**WORK ORDER:** Reproduce each line below with no alterations.

**********

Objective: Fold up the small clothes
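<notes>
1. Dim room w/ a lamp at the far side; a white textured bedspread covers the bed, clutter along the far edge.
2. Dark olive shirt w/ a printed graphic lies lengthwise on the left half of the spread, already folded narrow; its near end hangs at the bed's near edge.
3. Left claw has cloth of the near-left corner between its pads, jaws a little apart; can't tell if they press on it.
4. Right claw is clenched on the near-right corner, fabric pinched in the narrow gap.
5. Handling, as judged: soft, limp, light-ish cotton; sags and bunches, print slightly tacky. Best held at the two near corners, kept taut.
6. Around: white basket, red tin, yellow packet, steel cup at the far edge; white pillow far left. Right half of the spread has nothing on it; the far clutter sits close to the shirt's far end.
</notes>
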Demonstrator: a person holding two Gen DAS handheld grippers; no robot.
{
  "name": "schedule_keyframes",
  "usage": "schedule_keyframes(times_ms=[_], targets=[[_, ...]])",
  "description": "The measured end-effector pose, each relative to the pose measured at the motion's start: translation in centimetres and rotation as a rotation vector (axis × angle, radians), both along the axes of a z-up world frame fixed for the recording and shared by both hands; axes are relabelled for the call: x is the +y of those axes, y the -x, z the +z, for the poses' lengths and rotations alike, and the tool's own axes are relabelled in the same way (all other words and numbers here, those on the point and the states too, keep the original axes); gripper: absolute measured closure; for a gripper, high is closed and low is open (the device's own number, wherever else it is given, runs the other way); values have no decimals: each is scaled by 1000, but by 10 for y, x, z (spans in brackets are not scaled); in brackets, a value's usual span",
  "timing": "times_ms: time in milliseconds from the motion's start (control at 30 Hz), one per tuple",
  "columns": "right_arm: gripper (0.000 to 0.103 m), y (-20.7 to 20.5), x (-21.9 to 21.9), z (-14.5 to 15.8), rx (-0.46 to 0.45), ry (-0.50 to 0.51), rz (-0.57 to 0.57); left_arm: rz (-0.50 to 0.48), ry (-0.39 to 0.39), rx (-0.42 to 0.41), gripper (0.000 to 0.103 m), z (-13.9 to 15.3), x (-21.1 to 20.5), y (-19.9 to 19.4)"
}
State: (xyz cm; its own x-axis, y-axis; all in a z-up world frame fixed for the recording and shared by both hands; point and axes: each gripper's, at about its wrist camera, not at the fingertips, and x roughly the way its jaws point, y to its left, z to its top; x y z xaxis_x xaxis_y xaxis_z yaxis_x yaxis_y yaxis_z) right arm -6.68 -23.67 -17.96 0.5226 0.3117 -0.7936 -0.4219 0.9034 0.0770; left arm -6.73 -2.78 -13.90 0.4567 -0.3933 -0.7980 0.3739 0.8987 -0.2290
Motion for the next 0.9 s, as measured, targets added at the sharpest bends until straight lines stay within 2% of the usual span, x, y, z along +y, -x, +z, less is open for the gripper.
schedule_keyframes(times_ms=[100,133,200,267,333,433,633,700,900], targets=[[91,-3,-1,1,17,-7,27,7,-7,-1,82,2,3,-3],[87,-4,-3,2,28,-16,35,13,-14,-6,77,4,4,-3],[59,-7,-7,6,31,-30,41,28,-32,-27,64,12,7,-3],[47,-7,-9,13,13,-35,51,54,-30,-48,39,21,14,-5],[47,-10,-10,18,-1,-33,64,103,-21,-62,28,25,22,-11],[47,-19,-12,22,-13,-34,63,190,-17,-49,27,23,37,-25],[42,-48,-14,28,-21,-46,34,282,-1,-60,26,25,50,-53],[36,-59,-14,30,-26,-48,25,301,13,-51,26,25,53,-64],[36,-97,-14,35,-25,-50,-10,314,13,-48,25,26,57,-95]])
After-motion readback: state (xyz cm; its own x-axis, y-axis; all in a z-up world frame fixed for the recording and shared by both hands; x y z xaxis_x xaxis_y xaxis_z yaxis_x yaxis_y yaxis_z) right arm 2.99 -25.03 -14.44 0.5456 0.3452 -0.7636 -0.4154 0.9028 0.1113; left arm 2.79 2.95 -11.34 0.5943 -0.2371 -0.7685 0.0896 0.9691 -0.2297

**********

**WORKED SOLUTION:**
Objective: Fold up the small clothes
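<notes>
1. Dim room w/ a lamp at the far side; a white textured bedspread covers the bed, clutter along the far edge.
2. Dark olive shirt w/ a printed graphic lies lengthwise on the left half of the spread, already folded narrow; its near end hangs at the bed's near edge.
3. Left claw has cloth of the near-left corner between its pads, jaws a little apart; can't tell if they press on it.
4. Right claw is clenched on the near-right corner, fabric pinched in the narrow gap.
5. Handling, as judged: soft, limp, light-ish cotton; sags and bunches, print slightly tacky. Best held at the two near corners, kept taut.
6. Around: white basket, red tin, yellow packet, steel cup at the far edge; white pillow far left. Right half of the spread has nothing on it; the far clutter sits close to the shirt's far end.
</notes>
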Demonstrator: a person holding two Gen DAS handheld grippers; no robot.
{
  "name": "schedule_keyframes",
  "usage": "schedule_keyframes(times_ms=[_], targets=[[_, ...]])",
  "description": "The measured end-effector pose, each relative to the pose measured at the motion's start: translation in centimetres and rotation as a rotation vector (axis × angle, radians), both along the axes of a z-up world frame fixed for the recording and shared by both hands; axes are relabelled for the call: x is the +y of those axes, y the -x, z the +z, for the poses' lengths and rotations alike, and the tool's own axes are relabelled in the same way (all other words and numbers here, those on the point and the states too, keep the original axes); gripper: absolute measured closure; for a gripper, high is closed and low is open (the device's own number, wherever else it is given, runs the other way); values have no decimals: each is scaled by 1000, but by 10 for y, x, z (spans in brackets are not scaled); in brackets, a value's usual span",
  "timing": "times_ms: time in milliseconds from the motion's start (control at 30 Hz), one per tuple",
  "columns": "right_arm: gripper (0.000 to 0.103 m), y (-20.7 to 20.5), x (-21.9 to 21.9), z (-14.5 to 15.8), rx (-0.46 to 0.45), ry (-0.50 to 0.51), rz (-0.57 to 0.57); left_arm: rz (-0.50 to 0.48), ry (-0.39 to 0.39), rx (-0.42 to 0.41), gripper (0.000 to 0.103 m), z (-13.9 to 15.3), x (-21.1 to 20.5), y (-19.9 to 19.4)"
}
State: (xyz cm; its own x-axis, y-axis; all in a z-up world frame fixed for the recording and shared by both hands; point and axes: each gripper's, at about its wrist camera, not at the fingertips, and x roughly the way its jaws point, y to its left, z to its top; x y z xaxis_x xaxis_y xaxis_z yaxis_x yaxis_y yaxis_z) right arm -6.68 -23.67 -17.96 0.5226 0.3117 -0.7936 -0.4219 0.9034 0.0770; left arm -6.73 -2.78 -13.90 0.4567 -0.3933 -0.7980 0.3739 0.8987 -0.2290
Motion for the next 0.9 s, as measured, targets added at the sharpest bends until straight lines stay within 2% of the usual span, x, y, z along +y, -x, +z, less is open for the gripper.
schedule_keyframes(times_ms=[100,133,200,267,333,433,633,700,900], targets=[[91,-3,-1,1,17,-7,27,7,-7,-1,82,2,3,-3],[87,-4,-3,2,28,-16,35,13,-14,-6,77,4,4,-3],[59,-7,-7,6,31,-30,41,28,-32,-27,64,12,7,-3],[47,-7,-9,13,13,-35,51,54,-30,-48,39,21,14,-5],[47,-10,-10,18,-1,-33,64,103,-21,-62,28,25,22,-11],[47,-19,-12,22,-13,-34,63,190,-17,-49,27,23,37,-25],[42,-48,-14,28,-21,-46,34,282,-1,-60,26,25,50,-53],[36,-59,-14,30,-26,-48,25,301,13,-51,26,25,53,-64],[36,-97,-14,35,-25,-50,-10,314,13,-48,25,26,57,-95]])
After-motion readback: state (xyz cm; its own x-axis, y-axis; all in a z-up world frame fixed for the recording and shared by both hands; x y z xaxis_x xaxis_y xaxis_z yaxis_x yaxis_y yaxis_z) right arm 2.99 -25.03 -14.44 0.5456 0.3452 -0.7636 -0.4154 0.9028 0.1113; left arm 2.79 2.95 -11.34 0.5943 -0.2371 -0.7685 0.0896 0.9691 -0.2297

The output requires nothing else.